= Henry Jones-Davies (farmer) =

Welsh farmer and politician

Henry Jones-Davies (2 January 1870 - 16 June 1955) was a Carmarthenshire farmer who became active in public life and a pioneer of agricultural co-operation.

Jones-Davies was born at Bremenda, Llanarthney, Carmarthenshire, Wales, the son of Thomas and Elizabeth Davies and educated at Queen Elizabeth Grammar School, Carmarthen.

==Local government==
Thomas Davies of Bremenda was involved in local government, though unlike his son his politics were Conservative. In 1889 he was elected as the first county councillor for Llanarthney, defeating the Liberal candidate, the Rev D.S. Davies and another Conservative, the Rev R.G. Lawrence of Middleton Hall. However, some months later he was involved in a fatal accident after falling off his horse. The vacancy was subsequently filled by the Rev R.G. Lawrence, the unsuccessful Conservative candidate the previous year, who wa returned unopposed.

In February 1892 it was announced that Jones-Davies would contest his father's old seat against R.G. Lawrence. He was elected by a comfortable majority.
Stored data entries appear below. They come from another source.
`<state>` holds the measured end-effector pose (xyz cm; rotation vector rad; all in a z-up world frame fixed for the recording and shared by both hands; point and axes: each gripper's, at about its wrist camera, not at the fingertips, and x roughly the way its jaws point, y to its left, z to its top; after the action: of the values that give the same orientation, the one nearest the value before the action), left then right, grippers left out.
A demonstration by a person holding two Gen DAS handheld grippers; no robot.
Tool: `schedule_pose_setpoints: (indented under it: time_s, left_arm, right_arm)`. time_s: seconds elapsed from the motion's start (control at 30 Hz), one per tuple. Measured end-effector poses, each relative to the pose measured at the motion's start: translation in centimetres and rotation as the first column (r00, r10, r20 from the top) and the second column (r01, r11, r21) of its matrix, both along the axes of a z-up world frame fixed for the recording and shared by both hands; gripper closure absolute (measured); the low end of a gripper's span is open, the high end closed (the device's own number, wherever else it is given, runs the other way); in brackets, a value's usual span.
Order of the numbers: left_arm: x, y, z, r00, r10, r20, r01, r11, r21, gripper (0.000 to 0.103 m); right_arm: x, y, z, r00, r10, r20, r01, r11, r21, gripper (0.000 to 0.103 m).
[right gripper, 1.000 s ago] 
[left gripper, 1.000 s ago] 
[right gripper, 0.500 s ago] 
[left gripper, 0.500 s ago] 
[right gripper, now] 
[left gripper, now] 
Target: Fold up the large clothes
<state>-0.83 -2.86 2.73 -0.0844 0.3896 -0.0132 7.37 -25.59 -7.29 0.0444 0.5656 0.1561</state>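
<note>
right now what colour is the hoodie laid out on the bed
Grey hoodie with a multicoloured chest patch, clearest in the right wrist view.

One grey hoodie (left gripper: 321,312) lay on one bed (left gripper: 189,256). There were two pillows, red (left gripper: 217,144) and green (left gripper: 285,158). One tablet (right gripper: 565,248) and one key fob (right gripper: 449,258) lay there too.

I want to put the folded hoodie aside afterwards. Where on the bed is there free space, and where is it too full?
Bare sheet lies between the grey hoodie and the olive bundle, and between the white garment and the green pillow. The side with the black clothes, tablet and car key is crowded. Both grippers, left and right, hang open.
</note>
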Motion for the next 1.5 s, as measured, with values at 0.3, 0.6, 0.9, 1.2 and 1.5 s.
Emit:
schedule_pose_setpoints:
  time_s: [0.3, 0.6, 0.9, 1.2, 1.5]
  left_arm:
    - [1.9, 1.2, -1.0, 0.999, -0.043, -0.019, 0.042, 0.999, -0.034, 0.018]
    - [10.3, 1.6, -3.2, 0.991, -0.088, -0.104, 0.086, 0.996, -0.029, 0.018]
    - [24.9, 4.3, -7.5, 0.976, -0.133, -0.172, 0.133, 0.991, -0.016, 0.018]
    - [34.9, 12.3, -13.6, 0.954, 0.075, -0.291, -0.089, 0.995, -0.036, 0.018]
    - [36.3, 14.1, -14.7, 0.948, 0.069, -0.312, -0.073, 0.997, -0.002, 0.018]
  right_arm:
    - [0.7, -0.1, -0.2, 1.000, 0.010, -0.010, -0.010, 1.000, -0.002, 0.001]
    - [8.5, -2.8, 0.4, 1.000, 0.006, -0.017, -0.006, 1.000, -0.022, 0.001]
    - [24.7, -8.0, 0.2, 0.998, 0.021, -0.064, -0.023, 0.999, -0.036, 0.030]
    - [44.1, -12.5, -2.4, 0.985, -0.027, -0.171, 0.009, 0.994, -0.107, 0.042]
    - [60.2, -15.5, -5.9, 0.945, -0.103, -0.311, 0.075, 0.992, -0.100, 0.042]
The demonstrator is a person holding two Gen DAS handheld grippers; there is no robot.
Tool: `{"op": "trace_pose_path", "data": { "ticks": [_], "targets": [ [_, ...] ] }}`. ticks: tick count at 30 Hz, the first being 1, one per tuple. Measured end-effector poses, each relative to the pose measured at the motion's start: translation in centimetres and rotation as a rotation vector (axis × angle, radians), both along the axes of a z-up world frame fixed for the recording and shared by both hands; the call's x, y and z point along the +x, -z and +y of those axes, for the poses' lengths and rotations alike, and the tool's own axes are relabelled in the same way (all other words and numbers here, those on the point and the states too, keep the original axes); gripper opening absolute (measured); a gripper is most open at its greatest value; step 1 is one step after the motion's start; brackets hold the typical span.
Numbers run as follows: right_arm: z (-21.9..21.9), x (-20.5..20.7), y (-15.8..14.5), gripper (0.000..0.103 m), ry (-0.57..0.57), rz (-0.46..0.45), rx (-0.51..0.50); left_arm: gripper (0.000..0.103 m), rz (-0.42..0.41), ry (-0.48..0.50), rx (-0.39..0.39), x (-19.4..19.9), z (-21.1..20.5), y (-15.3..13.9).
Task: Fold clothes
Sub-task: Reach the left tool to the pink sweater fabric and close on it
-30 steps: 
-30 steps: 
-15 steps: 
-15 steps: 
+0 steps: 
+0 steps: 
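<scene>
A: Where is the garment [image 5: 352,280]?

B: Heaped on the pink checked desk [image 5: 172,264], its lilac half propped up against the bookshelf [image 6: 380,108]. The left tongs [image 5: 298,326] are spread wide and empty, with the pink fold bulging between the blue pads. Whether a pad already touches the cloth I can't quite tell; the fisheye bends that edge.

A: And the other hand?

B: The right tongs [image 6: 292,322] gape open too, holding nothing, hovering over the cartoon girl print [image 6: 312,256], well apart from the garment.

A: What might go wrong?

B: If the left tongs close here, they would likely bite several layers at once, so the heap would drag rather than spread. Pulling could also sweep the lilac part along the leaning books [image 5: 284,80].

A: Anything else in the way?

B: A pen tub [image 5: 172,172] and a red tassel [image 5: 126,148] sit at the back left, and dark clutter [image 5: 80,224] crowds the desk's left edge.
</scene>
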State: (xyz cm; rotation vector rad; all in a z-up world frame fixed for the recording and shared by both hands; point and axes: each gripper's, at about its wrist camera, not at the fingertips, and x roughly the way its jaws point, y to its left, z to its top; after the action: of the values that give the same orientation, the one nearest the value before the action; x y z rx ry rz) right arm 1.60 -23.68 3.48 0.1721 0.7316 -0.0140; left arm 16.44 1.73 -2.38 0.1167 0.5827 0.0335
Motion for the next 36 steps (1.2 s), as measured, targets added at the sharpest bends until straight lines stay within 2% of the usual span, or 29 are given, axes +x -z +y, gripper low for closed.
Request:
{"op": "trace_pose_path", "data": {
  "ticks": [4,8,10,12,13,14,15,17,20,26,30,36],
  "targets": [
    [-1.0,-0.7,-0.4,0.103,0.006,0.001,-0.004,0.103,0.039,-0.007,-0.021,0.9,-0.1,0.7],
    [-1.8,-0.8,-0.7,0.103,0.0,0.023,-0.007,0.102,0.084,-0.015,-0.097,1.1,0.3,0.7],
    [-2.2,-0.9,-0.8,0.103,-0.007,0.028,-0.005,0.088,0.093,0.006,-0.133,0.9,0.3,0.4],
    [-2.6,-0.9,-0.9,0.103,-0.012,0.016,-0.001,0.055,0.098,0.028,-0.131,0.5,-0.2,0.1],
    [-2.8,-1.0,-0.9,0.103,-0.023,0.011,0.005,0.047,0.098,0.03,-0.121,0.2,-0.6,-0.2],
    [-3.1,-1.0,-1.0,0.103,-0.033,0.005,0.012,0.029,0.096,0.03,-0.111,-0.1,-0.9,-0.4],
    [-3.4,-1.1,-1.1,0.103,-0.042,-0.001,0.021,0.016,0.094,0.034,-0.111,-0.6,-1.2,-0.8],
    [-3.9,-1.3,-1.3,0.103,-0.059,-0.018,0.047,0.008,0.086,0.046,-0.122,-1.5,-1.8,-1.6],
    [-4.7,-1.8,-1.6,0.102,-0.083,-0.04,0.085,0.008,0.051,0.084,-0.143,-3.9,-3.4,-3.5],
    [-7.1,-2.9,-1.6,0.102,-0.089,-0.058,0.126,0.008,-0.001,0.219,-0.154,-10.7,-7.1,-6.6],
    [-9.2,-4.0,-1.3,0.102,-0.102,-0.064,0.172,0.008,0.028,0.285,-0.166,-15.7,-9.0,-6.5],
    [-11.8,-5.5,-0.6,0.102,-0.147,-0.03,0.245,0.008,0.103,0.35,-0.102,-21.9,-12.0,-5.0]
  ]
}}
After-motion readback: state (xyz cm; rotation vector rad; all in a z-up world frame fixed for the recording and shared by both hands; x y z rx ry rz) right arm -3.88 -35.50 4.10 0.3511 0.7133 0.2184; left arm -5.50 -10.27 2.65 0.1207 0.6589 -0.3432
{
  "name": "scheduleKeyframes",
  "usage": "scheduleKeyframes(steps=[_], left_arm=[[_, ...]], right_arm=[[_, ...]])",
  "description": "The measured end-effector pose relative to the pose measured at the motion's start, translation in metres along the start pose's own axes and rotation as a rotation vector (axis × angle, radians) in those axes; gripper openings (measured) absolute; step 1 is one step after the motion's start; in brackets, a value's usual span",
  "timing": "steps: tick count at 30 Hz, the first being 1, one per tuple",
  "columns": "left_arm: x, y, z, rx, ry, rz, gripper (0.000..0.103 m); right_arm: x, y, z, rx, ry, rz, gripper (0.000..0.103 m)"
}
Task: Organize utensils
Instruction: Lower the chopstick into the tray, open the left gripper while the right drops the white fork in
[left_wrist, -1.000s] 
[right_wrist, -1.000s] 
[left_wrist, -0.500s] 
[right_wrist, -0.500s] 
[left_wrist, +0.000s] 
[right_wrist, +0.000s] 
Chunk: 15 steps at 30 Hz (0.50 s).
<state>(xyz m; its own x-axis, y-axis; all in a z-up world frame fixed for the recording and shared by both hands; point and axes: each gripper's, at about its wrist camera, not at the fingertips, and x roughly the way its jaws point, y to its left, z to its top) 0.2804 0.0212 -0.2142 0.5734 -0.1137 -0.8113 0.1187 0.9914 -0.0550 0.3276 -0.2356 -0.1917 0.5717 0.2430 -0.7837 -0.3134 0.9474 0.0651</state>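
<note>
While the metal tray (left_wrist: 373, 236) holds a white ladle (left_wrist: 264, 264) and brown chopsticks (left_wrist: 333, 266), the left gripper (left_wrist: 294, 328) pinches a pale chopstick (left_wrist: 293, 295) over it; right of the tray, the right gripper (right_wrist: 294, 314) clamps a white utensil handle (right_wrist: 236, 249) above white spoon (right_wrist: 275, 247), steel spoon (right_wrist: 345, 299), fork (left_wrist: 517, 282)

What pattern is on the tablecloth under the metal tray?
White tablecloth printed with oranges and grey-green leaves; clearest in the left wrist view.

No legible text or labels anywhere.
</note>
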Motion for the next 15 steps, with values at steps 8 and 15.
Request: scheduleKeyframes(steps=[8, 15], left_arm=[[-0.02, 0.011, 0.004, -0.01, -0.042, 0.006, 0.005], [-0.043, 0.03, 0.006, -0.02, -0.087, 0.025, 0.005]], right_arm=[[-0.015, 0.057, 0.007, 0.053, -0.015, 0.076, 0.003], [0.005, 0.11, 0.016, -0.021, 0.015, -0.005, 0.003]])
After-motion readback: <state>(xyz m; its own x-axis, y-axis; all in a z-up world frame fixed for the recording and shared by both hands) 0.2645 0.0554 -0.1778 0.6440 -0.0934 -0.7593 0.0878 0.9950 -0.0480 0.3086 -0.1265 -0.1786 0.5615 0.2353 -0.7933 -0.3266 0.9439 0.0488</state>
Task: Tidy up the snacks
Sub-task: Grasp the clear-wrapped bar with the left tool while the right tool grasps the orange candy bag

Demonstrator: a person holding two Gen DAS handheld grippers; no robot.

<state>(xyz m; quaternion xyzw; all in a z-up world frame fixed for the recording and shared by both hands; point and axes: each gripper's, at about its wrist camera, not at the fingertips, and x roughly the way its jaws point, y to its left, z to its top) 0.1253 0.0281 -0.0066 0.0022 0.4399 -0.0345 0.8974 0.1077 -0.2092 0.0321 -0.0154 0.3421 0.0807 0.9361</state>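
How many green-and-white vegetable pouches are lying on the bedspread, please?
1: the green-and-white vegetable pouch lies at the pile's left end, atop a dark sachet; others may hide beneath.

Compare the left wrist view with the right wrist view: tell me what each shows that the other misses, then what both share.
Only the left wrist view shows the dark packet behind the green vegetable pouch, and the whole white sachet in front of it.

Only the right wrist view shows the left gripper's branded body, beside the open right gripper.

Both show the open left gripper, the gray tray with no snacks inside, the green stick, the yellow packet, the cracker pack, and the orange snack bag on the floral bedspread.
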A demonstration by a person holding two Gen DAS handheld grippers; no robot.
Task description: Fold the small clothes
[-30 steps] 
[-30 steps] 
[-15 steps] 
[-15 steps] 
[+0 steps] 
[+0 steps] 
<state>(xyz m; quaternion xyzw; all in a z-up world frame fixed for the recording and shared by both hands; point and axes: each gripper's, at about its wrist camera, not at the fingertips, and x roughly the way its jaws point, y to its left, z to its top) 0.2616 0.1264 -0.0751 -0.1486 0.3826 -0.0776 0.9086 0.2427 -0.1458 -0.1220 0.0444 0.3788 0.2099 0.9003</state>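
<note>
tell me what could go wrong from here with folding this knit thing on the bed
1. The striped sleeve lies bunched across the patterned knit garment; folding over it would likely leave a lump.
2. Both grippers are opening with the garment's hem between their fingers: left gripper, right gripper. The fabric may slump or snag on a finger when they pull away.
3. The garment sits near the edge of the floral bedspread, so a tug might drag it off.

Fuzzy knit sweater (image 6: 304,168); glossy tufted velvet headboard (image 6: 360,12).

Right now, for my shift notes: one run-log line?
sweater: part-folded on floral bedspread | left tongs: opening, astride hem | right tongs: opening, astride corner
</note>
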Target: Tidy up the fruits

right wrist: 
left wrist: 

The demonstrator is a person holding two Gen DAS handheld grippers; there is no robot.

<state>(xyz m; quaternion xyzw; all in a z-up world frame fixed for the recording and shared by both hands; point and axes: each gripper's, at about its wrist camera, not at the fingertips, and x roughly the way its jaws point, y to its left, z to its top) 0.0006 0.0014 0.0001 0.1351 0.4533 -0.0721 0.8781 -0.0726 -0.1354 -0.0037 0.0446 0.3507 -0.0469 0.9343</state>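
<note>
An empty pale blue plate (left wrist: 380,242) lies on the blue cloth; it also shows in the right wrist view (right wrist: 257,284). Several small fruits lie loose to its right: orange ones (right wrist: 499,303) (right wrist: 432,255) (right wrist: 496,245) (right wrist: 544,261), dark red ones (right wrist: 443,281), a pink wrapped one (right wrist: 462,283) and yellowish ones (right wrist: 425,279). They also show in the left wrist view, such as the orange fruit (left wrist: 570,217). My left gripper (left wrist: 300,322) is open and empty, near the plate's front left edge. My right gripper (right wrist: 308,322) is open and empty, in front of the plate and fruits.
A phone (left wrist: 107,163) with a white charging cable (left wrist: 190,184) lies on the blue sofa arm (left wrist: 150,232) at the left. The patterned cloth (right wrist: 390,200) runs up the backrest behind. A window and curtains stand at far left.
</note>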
Jones-Davies was re-elected unopposed in 1895, 1898, 1901 and 1904. In 1907 he faced a significant challenge from David Farr-Davies, a senior colliery official, but held on by a relatively small majority.

In 1894 he became the first chairman of the local parish council at 22.

==Parliamentary aspirations==
In 1910, he was narrowly defeated by John Hinds in his bid to be the Liberal candidate for West Carmarthenshire.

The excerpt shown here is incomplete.